- Born: 21 August 1856 Escrick, Yorkshire, England
- Died: 25 July 1918 (aged 61) Hestercombe, Taunton, Devon, England
- Allegiance: United Kingdom
- Branch: Army
- Service years: 1876–1904
- Rank: Lieutenant-Colonel
- Commands: 7th Queen's Own Hussars
- Conflicts: Second Boer War
- Awards: Companion of the Order of the Bath
- Father: Beilby Lawley, 2nd Baron Wenlock
- Relatives: Arthur Lawley (brother) Beilby Lawley (brother)

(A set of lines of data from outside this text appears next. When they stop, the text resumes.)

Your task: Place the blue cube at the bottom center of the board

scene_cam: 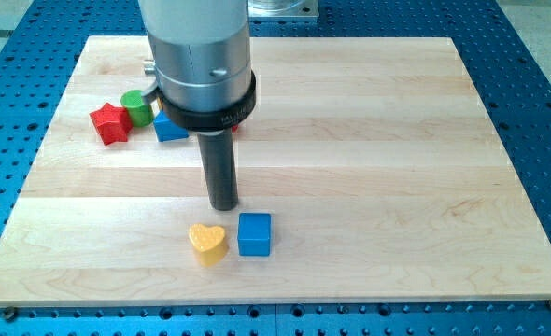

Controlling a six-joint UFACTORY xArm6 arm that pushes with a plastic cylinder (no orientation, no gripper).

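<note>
Nearly done: the blue cube (254,233) sits near the counter's (397,140) bottom edge, just left of center, touching a yellow heart (206,243). My tip (223,206), the tool, holds nothing, just above the cube.

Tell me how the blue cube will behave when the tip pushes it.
The blue cube sits flat on the smooth board, so it should slide, not roll. It looks small and squat, probably light and unlikely to tip. My tip is off its upper-left corner; an off-centre push may spin it toward the yellow heart.
</note>
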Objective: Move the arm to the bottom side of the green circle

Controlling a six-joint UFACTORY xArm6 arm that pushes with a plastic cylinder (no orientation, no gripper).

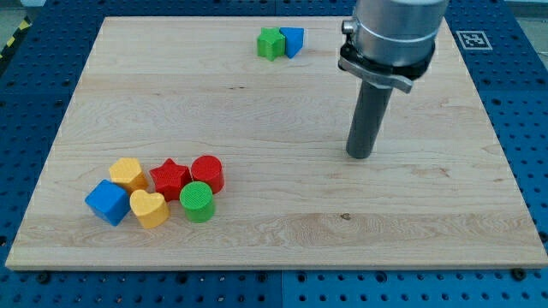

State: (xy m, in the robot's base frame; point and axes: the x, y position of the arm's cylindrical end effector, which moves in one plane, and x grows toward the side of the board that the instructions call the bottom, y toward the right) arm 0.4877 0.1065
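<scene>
The green circle point(197, 201) lies at the lower left of the wooden board point(282, 231), in a cluster with a red circle point(207, 173), a red star point(170, 178), a yellow heart point(149, 208), a yellow block point(128, 173) and a blue cube point(107, 202). My tip point(360, 155) rests on the board well to the right of the green circle and a little higher in the view. It touches no block.
A green block point(271, 43) and a blue block point(292, 41) sit side by side near the board's top edge, left of the arm's grey body point(394, 34). Blue perforated table surrounds the board.
</scene>
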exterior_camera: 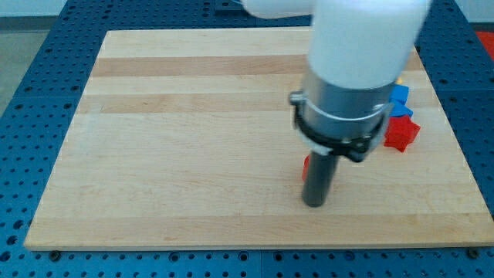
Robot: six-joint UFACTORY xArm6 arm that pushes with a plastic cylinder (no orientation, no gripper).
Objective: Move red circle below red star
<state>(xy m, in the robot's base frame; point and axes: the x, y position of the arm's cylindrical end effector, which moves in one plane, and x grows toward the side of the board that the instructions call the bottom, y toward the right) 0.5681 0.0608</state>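
My tip (315,204) is planted on the wooden board (193,139) toward the view's lower right of centre, the dark rod rising straight from it into the grey collar and white arm body (359,46) that fill the view's top right. I have no fingers and no jaws, only this rod, so nothing is grasped; it can only press against things. A sliver of red (306,167) shows at the rod's left edge, at about 11 o'clock from my tip and touching or just beside the rod (most of it is hidden behind the rod, so I cannot make out its shape, though it may be the red circle). The red star (401,133) lies at roughly 2 o'clock from my tip, well apart from it, near the board's right edge. A blue block (400,97) sits just beside the star at its 12 o'clock, partly hidden by the arm, shape unclear. The board rests on a blue perforated table (31,93).
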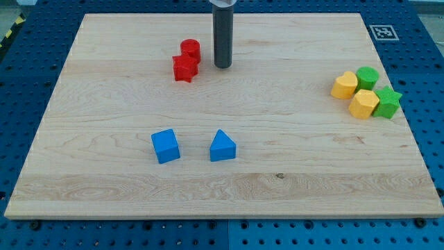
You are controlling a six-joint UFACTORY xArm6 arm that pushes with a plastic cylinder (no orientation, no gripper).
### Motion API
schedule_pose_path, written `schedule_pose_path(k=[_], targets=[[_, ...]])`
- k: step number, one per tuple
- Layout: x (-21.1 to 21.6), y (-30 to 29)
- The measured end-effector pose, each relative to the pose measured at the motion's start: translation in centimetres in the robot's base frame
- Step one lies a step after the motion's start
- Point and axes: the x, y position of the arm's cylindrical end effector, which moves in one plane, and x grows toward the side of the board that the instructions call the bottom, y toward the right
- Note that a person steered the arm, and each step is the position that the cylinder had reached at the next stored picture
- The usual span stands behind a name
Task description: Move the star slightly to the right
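A red star (184, 69) lies on the wooden board (291, 146) at the upper left of centre, touching a red cylinder (191, 50) just above it. My tip (223, 66) rests on the board a short way to the right of the red star, apart from it. A green star (388, 103) lies at the right edge of the board, in a cluster with other blocks.
The right cluster also holds a green cylinder (367, 77) and two yellow blocks (344, 85) (363, 104). A blue cube (165, 146) and a blue triangular block (222, 146) lie below centre. An AprilTag marker (382, 31) sits off the board's top right corner.
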Motion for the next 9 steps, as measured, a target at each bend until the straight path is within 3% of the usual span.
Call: schedule_pose_path(k=[2,3,6,9], targets=[[5.8,-1.3],[7.2,-4.8],[6.0,-17.4],[0.6,-17.7]])
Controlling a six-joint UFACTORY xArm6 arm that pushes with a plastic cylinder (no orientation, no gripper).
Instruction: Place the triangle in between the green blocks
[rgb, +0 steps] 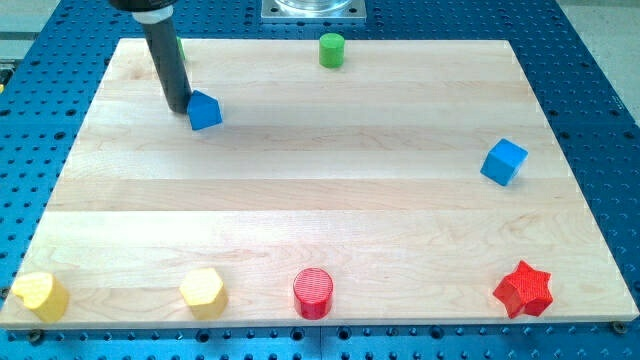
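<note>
The blue triangle block (205, 110) lies near the board's top left. My tip (178, 105) stands right against its left side. A green cylinder (332, 49) stands at the view's top centre. A second green block (181, 47) is mostly hidden behind my rod at the top left; only a sliver of green shows, and its shape cannot be made out.
A blue cube (503, 161) sits at the right. Along the bottom edge lie a yellow block (40, 295), a yellow hexagon (203, 291), a red cylinder (313, 293) and a red star (524, 289). The wooden board (320, 200) rests on a blue perforated table.
</note>
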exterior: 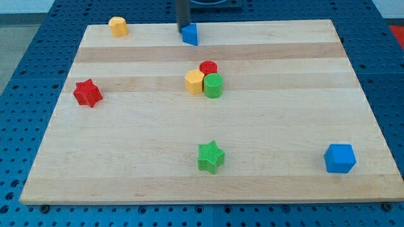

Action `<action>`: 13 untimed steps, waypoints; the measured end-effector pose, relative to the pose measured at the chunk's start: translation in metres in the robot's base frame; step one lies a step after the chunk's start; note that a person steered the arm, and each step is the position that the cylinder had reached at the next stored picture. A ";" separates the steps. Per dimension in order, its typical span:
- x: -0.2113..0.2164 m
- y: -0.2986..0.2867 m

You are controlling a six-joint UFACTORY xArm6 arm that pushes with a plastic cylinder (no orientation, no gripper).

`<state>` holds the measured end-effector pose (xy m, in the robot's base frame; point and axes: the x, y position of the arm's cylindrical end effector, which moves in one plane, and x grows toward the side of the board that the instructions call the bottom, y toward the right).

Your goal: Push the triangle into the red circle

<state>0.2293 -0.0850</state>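
A blue triangle block (190, 34) lies near the view's top edge of the wooden board, a little left of centre. My tip (182, 28) stands just to its upper left, touching or nearly touching it. The red circle block (209, 67) lies below it near the board's middle, packed against a yellow hexagon block (194, 81) and a green circle block (213, 86).
A yellow block (118, 26) sits at the view's top left. A red star (87, 93) lies at the left, a green star (211, 156) at the bottom centre and a blue cube (339, 157) at the bottom right. The board (284, 126) rests on a blue perforated table.
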 end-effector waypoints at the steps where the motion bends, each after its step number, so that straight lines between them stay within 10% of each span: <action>1: 0.028 -0.014; 4: -0.038 -0.020; 7: 0.043 0.016; 11: -0.037 0.057; 13: 0.021 0.037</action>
<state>0.2499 -0.0479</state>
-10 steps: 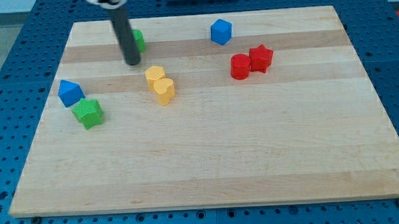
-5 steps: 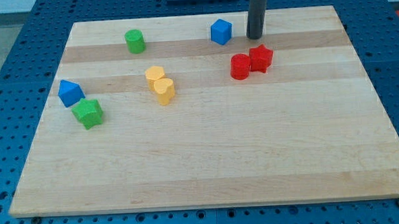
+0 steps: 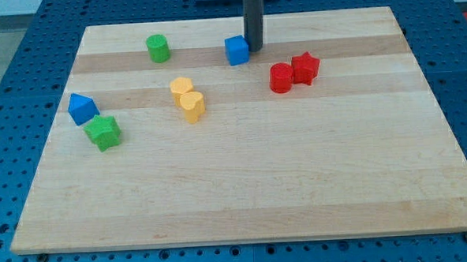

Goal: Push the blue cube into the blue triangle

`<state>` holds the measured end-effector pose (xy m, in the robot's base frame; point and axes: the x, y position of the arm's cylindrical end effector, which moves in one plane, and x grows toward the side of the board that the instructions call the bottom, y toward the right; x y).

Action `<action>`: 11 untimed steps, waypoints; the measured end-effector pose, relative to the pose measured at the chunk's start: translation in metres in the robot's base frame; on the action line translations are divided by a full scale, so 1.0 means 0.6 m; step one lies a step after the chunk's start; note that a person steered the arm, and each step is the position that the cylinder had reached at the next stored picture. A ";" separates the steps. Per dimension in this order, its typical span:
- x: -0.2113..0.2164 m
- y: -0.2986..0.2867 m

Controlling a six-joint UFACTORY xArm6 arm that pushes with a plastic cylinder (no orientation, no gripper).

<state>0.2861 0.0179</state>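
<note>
The blue cube [image 3: 236,49] lies near the view's top, just left of centre. My tip [image 3: 254,47] touches the cube's right side. The blue triangle [image 3: 82,107] lies far off at the view's left edge of the wooden board [image 3: 251,177], with a green star-like block [image 3: 103,131] touching it at its lower right.
A green cylinder [image 3: 158,48] lies at the upper left, between cube and triangle. Two yellow blocks [image 3: 186,99] sit together left of centre. A red cylinder [image 3: 281,77] and a red star block [image 3: 305,67] sit together right of the cube.
My tip swept from the green cylinder to the right of the blue cube, then came back left against it. The cube has slid left and slightly down.
</note>
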 end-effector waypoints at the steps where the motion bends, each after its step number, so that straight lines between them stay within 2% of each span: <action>1: 0.020 -0.035; 9: 0.140 -0.349; 11: 0.135 -0.345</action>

= Richard Lawley, 4th Baron Wenlock =

British Army officer (1856–1918)

Lieutenant-Colonel Richard Thompson Lawley, 4th Baron Wenlock, CB (21 August 1856–25 July 1918) was a British Army officer and polo champion who became the 4th Baron Wenlock and the 11th Lawley Baronet of Spoonhill in 1912.

==Early life==
Lawley was born on 21 August 1856, the second son and sixth child of Beilby Lawley the 2nd Baron Wenlock and his wife Lady Elizabeth (née Grosvenor).

==Military service==
Lawley joined the British Army and was commissioned as a lieutenant in the 7th Hussars on 11 February 1876. He served in the Nile Expedition of 1884–1885, and was promoted to captain on 21 July 1885, to major on 5 May 1893, and to lieutenant-colonel on 26 June 1899. In 1902 he served in South Africa during the Second Boer War, for which he was mentioned in despatches (dated 8 April 1902) and was appointed a Companion of the Order of the Bath (CB). He was later colonel commanding the 7th Hussars.

==Polo==
He won the International Polo Cup in 1886 for Britain alongside John Henry Watson, Captain Thomas Hone, and Brigadier-General Malcolm Orme Little.

==Family life==
He succeeded to the title of Baron Wenlock on the death of his brother Beilby Lawley, who had no son to whom to pass on the title. In 1909 he married Rhoda Edith Knox-Little.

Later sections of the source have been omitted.